Steeples not Smokestacks
May 25, 2016 | by Frank Sanchis
The oldest city in South Carolina, Charleston is widely known for its well-preserved historic urban fabric. Attracting over 4 million visitors a year, the city reflects growing appeal as a cruise destination: according to the 2015 tourism management plan, published by the College of Charleston, the city experienced a 547% increase in the number of cruise ship passengers between 2000 and 2013. Current concerns in Charleston echo the challenges faced in other historic port cities with cruise ship tourism, such as Venice.

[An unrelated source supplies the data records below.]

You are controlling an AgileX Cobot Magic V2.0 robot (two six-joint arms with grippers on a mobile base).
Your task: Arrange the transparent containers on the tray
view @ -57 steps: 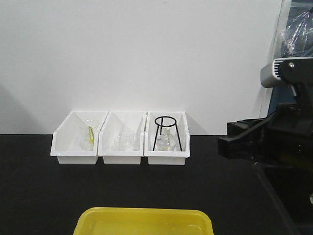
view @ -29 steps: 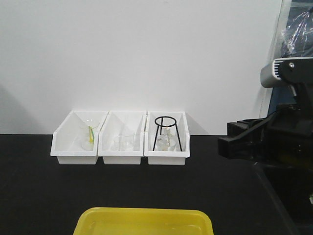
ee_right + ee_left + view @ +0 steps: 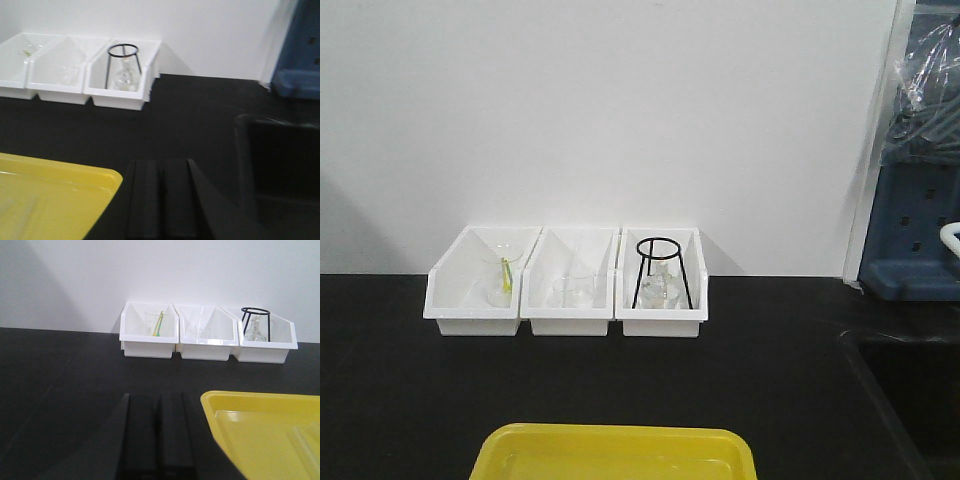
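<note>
Flanking the tray, left end effector and right end effector look clenched.

The left gripper shows in the left wrist view as two dark fingers side by side, pressed together with only a thin seam between them, pointing to 12 o'clock. The right gripper looks the same in the right wrist view: its fingers are together and point to 12 o'clock. No arm appears in the front view.
</note>
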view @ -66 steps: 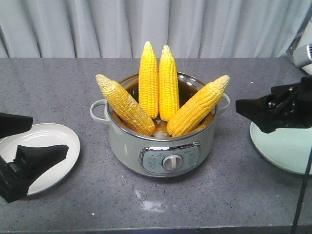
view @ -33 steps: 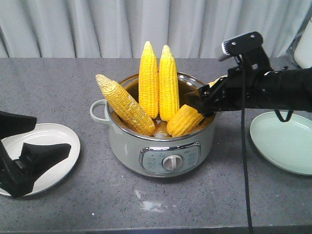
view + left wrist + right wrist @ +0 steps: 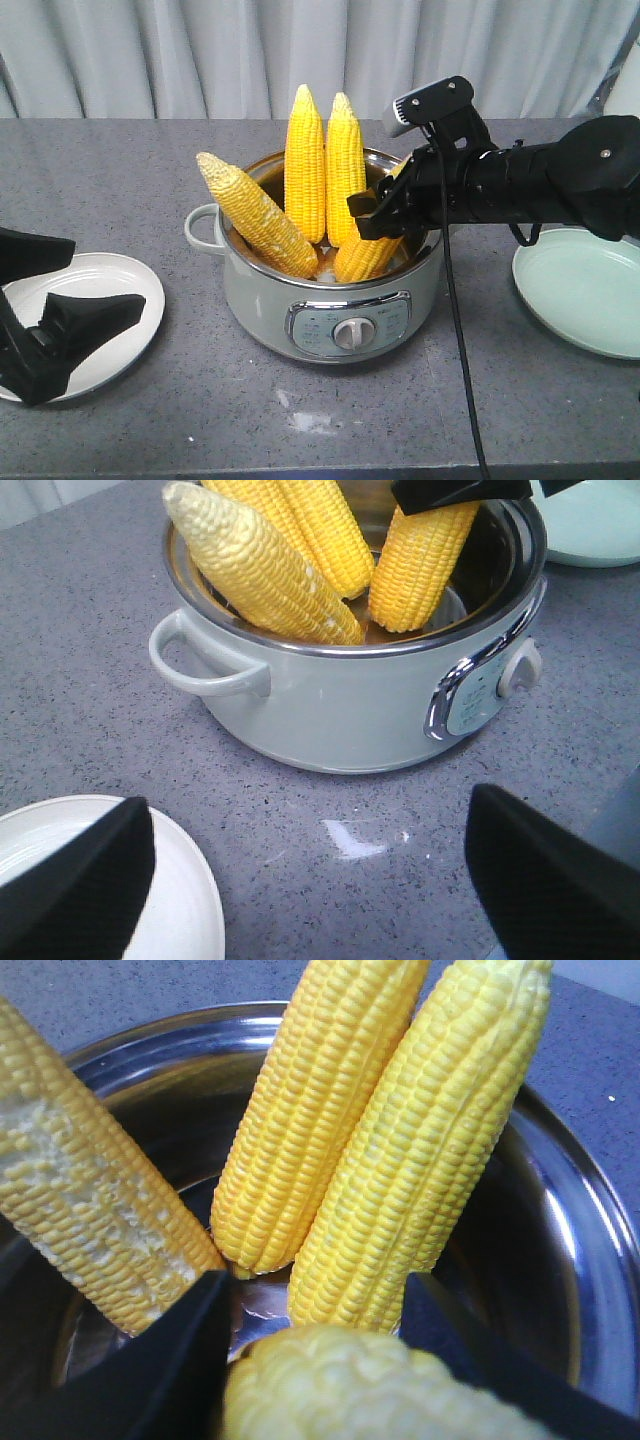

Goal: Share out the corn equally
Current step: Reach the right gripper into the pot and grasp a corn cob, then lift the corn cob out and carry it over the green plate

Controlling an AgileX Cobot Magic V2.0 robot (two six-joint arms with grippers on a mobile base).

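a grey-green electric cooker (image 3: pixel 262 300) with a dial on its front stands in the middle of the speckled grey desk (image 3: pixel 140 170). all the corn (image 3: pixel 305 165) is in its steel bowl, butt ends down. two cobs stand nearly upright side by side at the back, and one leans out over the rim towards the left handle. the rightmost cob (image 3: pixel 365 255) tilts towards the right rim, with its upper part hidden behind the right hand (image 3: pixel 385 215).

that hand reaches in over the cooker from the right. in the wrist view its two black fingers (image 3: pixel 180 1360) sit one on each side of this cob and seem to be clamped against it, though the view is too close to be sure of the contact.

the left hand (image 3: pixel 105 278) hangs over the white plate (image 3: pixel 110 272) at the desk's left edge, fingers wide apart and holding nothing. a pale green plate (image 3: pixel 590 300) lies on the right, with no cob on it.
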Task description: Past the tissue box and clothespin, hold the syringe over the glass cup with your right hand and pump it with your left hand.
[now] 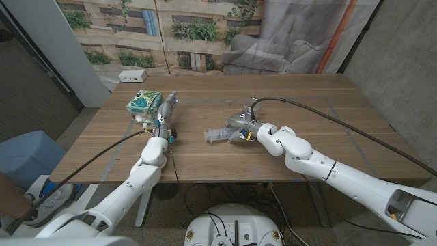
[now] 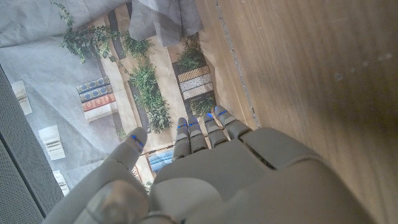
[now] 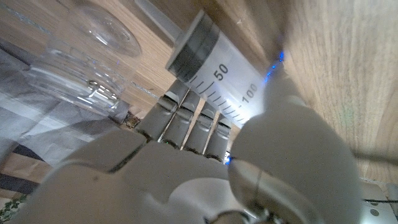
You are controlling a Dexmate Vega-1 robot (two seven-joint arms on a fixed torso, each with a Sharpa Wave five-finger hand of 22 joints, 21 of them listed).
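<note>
A clear syringe [image 1: 220, 134] with a grey plunger seal lies low over the table's middle, its tip pointing to the robot's left. My right hand [image 1: 247, 128] grips its barrel [image 3: 219, 76], fingers under it and thumb over it. The glass cup [image 1: 239, 117] stands just behind that hand, and it shows close beside the syringe [image 3: 93, 50] in the right wrist view. My left hand [image 1: 166, 111] is up beside the tissue box [image 1: 143, 102], fingers straight and holding nothing [image 2: 205, 155]. A small blue and yellow thing, perhaps the clothespin [image 1: 169, 138], lies by my left wrist.
The patterned tissue box sits at the table's left. A white power strip [image 1: 133, 76] lies on the floor past the far left corner. A blue bin [image 1: 27, 156] stands left of the table. Black cables run across the table [image 1: 307, 89] to both arms.
</note>
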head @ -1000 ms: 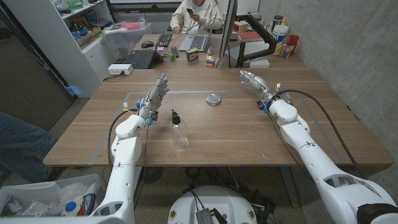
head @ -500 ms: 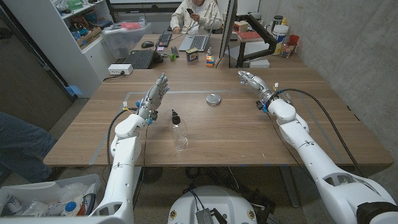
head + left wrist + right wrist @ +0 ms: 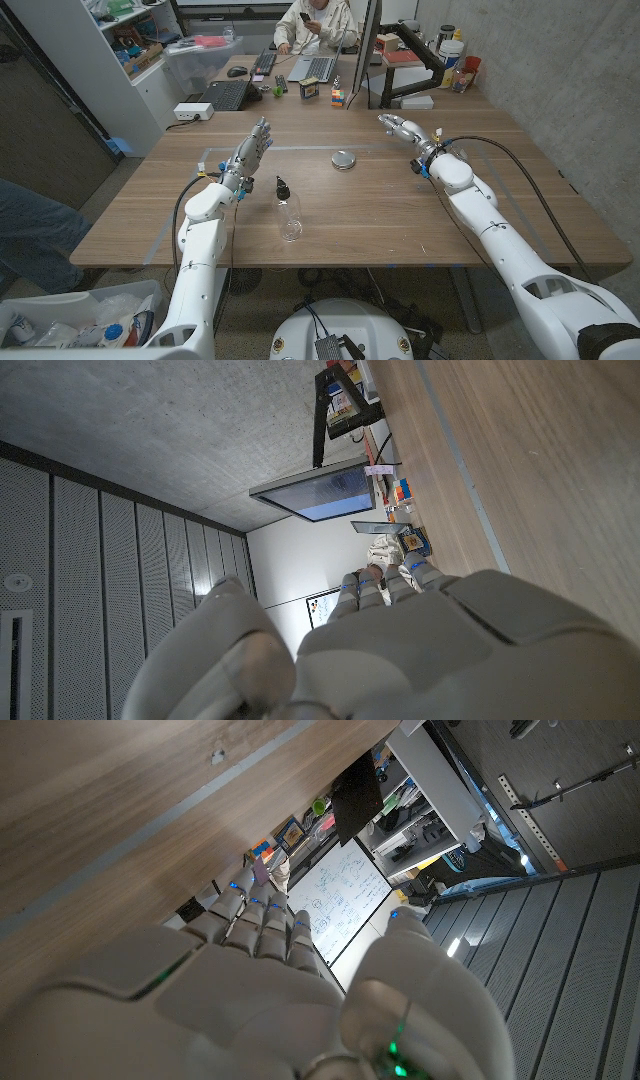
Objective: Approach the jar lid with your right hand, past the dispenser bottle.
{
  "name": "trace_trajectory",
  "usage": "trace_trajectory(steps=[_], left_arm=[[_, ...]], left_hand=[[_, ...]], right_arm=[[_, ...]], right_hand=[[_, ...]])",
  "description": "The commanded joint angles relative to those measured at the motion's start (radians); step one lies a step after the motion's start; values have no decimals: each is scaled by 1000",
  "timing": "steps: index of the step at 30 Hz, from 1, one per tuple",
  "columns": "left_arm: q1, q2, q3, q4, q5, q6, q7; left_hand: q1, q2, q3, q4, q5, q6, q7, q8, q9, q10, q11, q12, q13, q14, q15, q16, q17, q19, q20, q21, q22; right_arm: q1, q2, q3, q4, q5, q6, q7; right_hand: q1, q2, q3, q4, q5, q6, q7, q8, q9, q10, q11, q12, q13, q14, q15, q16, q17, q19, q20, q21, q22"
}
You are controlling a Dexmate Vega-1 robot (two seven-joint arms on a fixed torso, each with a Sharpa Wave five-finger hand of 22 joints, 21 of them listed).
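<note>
A round metal jar lid point(image 3: 344, 159) lies on the wooden table point(image 3: 380, 210) at its middle back. A clear dispenser bottle point(image 3: 288, 210) with a black nozzle lies nearer the front, left of the lid. My right hand point(image 3: 405, 130) hovers to the right of the lid, fingers extended and apart, holding nothing; its back fills the right wrist view point(image 3: 250, 1000). My left hand point(image 3: 250, 155) is raised to the left of the bottle, fingers straight, empty; its back shows in the left wrist view point(image 3: 400, 650).
A person point(image 3: 312, 22) sits behind the table at a laptop point(image 3: 315, 68). A keyboard point(image 3: 225, 95), a monitor point(image 3: 366, 50), a colour cube point(image 3: 339, 98) and small items line the back edge. Shelving point(image 3: 120, 60) stands at the left.
My right hand has moved slightly left, toward the lid. The left hand, bottle and lid have stayed in place.
</note>
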Motion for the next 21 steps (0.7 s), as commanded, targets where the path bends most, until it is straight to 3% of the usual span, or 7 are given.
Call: trace_trajectory(steps=[1, 4, 12, 21], left_arm=[[-4, 3, 1, 11, 2, -3, 2], [-4, 2, 0, 13, 2, -2, 4], [-4, 1, -1, 11, 2, 5, 4], [-4, 2, -1, 13, 3, 2, 2]], left_hand=[[1, 12, -4, 0, 8, -2, -3, 5, 3, -9, -4, 7, 3, -9, 2, 5, 2, -60, -24, -3, 2], [1, 12, -5, 0, 8, -2, -4, 5, 3, -10, -4, 6, 3, -11, 2, 5, 2, -60, -23, -5, 2], [2, 13, -6, -1, 8, -2, -3, 5, 3, -11, -3, 6, 3, -12, 4, 5, 2, -60, -22, -7, 2], [2, 14, -8, -1, 8, -1, -2, 5, 3, -11, -3, 6, 3, -13, 3, 4, 2, -59, -22, -10, 2]], right_arm=[[29, 1, -25, 39, -24, 43, -10], [42, 6, -32, 69, -26, 79, -13], [61, 4, -49, 94, -60, 117, -28], [53, -3, -69, 48, -136, 68, -73]], right_hand=[[-2, -3, 2, -2, 14, -5, -12, 4, 2, 6, -13, 1, 4, 12, -21, 0, 3, 18, -17, -11, 2], [-7, -5, -2, -2, 20, -34, -19, -3, 2, 6, -25, 0, 4, 27, -37, 4, 3, 52, -26, -9, 2], [-13, -5, -6, -1, 29, -74, -32, -7, 2, -6, -42, -6, 3, 46, -55, 7, 3, 86, -40, -12, 1], [-18, -7, -10, -1, 37, -89, -47, -5, 2, -13, -54, -8, 3, 56, -71, 8, 3, 101, -55, -17, 0]])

Carnival Cruise lines recently upped the ante in Charleston by basing Sunshine—a ship that holds 3,062 passengers—in the historic city. Sunshine joins the slightly smaller Carnival ship Ecstasy, which is already home-ported in Charleston, setting the stage for additional homebased superliners to come.
Meanwhile, a proposal by the State Ports Authority (SPA), in discussion since 2010, would create a new cruise terminal in the historic district with even more capacity at a reported cost of $35 million. The Army Corps of Engineers is the federal agency responsible for reviewing the SPA proposal.
In welcoming Carnival’s expansion and considering the new terminal, the leadership of Charleston has clearly not learned the sad lesson of Venice, where hordes of tourists streaming off as many as seven cruise ships at a time can double the population of that city for the brief period they are in port, severely taxing the fragile infrastructure and ruining the experience of being in the city, for both visitors and the local citizens. To date, Charleston’s leadership has refused to explore options for relocating the cruise ship terminal away from the city’s historic district, as requested by local, national, and international preservation groups, thus opening the way to accommodate not only more but larger ships in future.
Following the Preservation Society of Charleston’s nomination of Charleston to the 2012 Watch, WMF held an international symposium on the subject of cruise ship tourism in historic port communities. The symposium, entitled Harboring Tourism, took place in Charleston in February 2013. WMF subsequently published a summary of the proceedings.
In 2013, 72% of respondents to a poll by Charleston Magazine indicated that they were concerned about the congestion and pollution caused by what was, at the time, the one homeported cruise ship in the city. What will be the case with the stacks of two behemoths—maybe more—overshadowing the signature steeples of the historic Charleston skyline?